## What needs to be done
From the first line of the data down to and including the line with "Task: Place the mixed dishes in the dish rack", copy everything exactly, leaving out pictures.

## Available data
[Start of section]

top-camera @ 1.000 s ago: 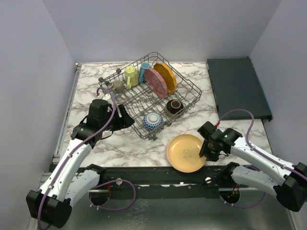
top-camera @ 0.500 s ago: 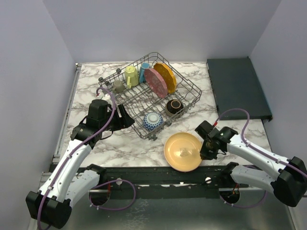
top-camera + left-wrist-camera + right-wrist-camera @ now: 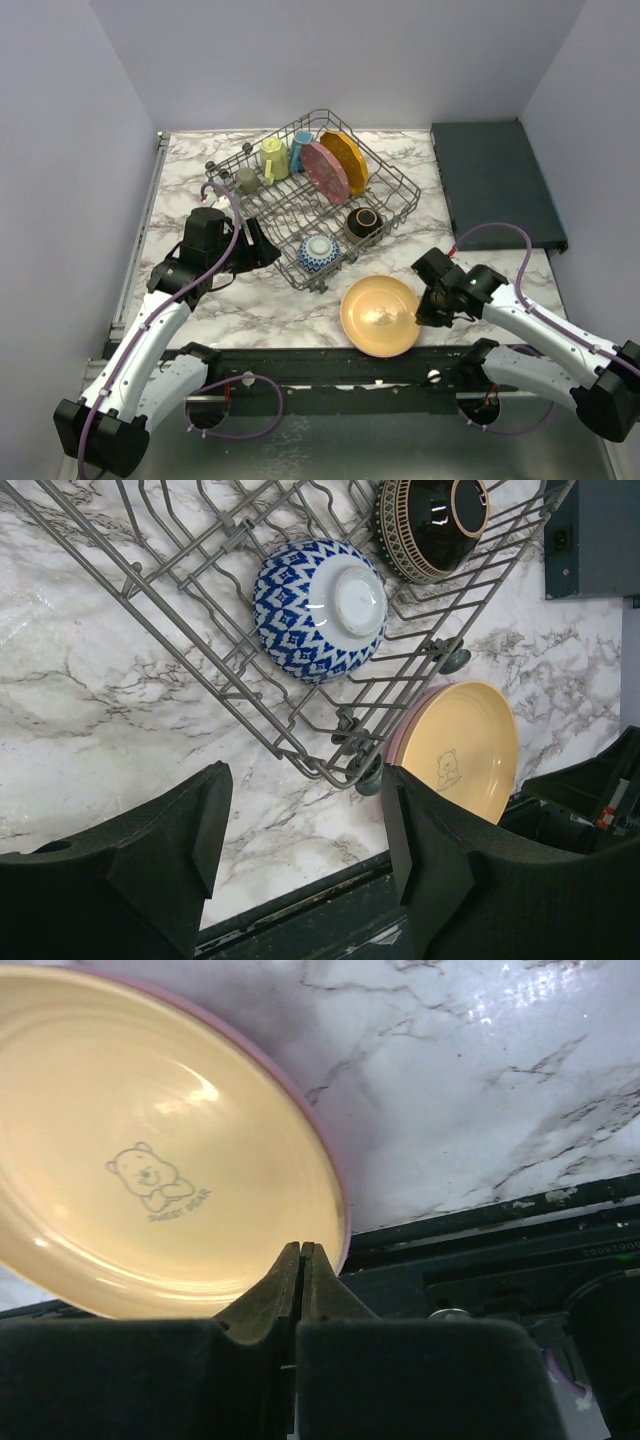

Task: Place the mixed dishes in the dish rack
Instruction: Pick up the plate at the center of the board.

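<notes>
Top external view: the yellow plate (image 3: 380,315) lies on the marble table (image 3: 250,300) at the near edge, just off the near corner of the dish rack (image 3: 290,205) and outside it.
Change on the right: the right gripper (image 3: 424,308) was partly open a second back; its fingers are now pressed tip to tip at the plate's right rim.
Change in the plate: it has shifted a little to the left, toward the rack, and looks rounder from above, so it is possibly tipped.
Right wrist view: the closed fingertips sit over the plate's near rim with no gap and no rim visible between them; whether the rim is caught I cannot tell.
Left side: the left gripper (image 3: 305,800) has not moved; its jaws stand wide apart with nothing in them, beside the rack's near-left wall.
Already racked: orange plate (image 3: 345,160), pink plate (image 3: 325,171), yellow-green mug (image 3: 274,158), blue mug (image 3: 301,148), grey cup (image 3: 247,180), blue-white bowl (image 3: 318,252), dark brown bowl (image 3: 363,221).
Meaning for the task: this is the only dish seen outside the rack, and the pick is at its closing step.
Risk: jaws shut this tight may have slid off the thin rim and only nudged the plate, so a re-grip may be needed.
</notes>
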Motion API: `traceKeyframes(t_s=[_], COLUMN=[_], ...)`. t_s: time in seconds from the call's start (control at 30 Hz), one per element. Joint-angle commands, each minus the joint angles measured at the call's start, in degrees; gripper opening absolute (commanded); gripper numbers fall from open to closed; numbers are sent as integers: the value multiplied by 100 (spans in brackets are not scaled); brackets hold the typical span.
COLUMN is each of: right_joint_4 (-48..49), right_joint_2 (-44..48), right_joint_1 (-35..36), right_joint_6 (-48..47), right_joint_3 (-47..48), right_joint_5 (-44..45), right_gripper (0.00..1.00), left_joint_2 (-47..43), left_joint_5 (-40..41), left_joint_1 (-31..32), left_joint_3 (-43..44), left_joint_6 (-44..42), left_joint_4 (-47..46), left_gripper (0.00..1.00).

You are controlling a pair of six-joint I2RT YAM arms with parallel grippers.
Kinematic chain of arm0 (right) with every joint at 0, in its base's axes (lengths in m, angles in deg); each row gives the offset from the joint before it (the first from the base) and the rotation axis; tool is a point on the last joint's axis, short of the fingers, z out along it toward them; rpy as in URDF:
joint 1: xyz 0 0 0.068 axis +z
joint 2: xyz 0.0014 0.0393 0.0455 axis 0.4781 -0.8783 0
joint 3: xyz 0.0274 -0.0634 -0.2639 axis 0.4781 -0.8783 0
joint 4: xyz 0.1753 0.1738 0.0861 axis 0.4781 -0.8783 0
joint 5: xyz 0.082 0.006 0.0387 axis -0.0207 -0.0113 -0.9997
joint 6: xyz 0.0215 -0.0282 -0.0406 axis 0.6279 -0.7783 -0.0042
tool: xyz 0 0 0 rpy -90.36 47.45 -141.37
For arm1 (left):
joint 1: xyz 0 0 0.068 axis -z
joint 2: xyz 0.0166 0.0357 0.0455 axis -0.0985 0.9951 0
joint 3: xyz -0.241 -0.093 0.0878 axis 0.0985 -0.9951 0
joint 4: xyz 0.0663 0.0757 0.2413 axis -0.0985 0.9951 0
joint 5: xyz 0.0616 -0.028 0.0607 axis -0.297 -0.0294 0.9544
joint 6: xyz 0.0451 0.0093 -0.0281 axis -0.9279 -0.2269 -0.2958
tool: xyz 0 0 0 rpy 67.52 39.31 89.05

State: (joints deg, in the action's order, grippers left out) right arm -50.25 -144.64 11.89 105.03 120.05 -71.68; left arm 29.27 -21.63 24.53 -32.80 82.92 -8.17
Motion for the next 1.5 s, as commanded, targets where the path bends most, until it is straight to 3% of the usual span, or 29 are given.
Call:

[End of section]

## Task answer
top-camera @ 1.000 s ago: 
top-camera @ 0.500 s ago: 
top-camera + left-wrist-camera + right-wrist-camera @ now: 

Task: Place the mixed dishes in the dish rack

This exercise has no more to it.